**What the task requires:**
Your job with the data below: print everything from the line that holds "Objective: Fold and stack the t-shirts" down to the line that holds "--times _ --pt", ends included, exactly, and nothing else.

--- START ---

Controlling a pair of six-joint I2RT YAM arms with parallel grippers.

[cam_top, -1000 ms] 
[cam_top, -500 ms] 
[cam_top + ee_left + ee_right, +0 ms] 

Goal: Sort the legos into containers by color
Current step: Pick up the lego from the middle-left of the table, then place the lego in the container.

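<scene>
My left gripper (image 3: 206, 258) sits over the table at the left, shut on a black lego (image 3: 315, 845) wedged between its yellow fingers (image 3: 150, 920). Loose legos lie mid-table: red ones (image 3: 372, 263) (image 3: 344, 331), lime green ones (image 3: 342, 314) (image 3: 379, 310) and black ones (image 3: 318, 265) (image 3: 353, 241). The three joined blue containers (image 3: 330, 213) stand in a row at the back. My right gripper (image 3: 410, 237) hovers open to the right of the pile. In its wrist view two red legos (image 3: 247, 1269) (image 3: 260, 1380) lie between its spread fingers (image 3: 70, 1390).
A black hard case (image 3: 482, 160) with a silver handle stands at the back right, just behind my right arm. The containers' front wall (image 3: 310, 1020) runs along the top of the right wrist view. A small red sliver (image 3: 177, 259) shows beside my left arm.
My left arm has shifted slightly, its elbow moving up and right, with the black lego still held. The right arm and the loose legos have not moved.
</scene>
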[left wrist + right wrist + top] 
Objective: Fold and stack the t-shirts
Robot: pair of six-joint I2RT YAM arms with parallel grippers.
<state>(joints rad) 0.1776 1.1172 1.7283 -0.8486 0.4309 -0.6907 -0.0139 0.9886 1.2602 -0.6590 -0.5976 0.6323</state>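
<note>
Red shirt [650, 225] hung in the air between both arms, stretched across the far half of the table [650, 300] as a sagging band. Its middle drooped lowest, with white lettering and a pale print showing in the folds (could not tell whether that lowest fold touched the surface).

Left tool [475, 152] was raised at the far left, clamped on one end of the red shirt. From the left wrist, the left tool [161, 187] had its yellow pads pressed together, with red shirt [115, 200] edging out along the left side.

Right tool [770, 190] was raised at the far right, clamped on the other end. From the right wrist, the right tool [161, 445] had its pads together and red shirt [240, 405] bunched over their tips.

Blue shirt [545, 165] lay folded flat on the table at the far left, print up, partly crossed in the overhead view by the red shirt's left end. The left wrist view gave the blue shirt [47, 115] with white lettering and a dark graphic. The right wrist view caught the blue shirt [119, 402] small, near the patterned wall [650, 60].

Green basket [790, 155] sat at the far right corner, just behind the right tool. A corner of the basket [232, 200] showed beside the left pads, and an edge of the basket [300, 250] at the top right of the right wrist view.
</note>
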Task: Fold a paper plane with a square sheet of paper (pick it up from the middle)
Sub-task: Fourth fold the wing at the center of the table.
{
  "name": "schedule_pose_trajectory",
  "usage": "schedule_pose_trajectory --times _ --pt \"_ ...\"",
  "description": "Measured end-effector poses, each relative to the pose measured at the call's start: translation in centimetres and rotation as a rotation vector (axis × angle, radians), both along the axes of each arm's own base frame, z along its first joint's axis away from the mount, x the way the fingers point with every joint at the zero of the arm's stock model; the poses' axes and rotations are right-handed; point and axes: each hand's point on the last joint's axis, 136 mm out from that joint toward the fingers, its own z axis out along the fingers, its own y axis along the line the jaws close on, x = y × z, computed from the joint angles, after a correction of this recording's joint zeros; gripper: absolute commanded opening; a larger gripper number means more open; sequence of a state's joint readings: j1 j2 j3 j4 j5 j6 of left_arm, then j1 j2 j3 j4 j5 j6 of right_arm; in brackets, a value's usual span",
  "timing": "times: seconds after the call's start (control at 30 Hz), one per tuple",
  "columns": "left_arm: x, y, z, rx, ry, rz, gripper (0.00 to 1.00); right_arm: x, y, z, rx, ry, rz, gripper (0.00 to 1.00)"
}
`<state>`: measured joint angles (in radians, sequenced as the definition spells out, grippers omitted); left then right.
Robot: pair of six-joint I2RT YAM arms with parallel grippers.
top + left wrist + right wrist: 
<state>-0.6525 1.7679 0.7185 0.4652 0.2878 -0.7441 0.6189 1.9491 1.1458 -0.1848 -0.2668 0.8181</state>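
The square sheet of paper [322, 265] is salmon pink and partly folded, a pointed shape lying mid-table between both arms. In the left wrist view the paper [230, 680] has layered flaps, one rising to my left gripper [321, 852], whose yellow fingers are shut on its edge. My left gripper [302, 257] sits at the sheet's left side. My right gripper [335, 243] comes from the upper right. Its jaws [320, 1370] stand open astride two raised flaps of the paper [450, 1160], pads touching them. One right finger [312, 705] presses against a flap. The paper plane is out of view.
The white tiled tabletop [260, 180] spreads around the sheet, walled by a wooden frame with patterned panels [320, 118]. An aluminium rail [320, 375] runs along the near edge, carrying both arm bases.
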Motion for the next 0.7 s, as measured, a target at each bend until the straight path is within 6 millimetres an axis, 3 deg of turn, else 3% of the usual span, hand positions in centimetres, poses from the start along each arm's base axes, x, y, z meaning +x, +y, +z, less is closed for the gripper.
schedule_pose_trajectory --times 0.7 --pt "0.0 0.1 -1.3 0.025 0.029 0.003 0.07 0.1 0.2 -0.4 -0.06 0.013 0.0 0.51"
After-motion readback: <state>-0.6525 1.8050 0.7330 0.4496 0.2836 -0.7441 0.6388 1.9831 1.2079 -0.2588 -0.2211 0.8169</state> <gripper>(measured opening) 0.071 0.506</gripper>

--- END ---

**Exercise output:**
Objective: Fold and stack the t-shirts
Robot: pair of six-joint I2RT YAM arms with parallel grippers.
<state>(joints rad) 0.1776 1.1172 1.7283 -0.8486 0.4309 -0.6907 -0.0139 0.9886 1.2602 -0.6590 -0.5976 0.6323</state>
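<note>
Red shirt [650, 225] hung in the air between both arms, stretched across the far half of the table [650, 300] as a sagging band. Its middle drooped lowest, with white lettering and a pale print showing in the folds (could not tell whether that lowest fold touched the surface).

Left tool [475, 152] was raised at the far left, clamped on one end of the red shirt. From the left wrist, the left tool [161, 187] had its yellow pads pressed together, with red shirt [115, 200] edging out along the left side.

Right tool [770, 190] was raised at the far right, clamped on the other end. From the right wrist, the right tool [161, 445] had its pads together and red shirt [240, 405] bunched over their tips.

Blue shirt [545, 165] lay folded flat on the table at the far left, print up, partly crossed in the overhead view by the red shirt's left end. The left wrist view gave the blue shirt [47, 115] with white lettering and a dark graphic. The right wrist view caught the blue shirt [119, 402] small, near the patterned wall [650, 60].

Green basket [790, 155] sat at the far right corner, just behind the right tool. A corner of the basket [232, 200] showed beside the left pads, and an edge of the basket [300, 250] at the top right of the right wrist view.
</note>
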Task: Fold a paper plane with a square sheet of paper (pick it up from the middle)
Sub-task: Fourth fold the wing at the center of the table.
{
  "name": "schedule_pose_trajectory",
  "usage": "schedule_pose_trajectory --times _ --pt \"_ ...\"",

That concludes the answer to the exercise.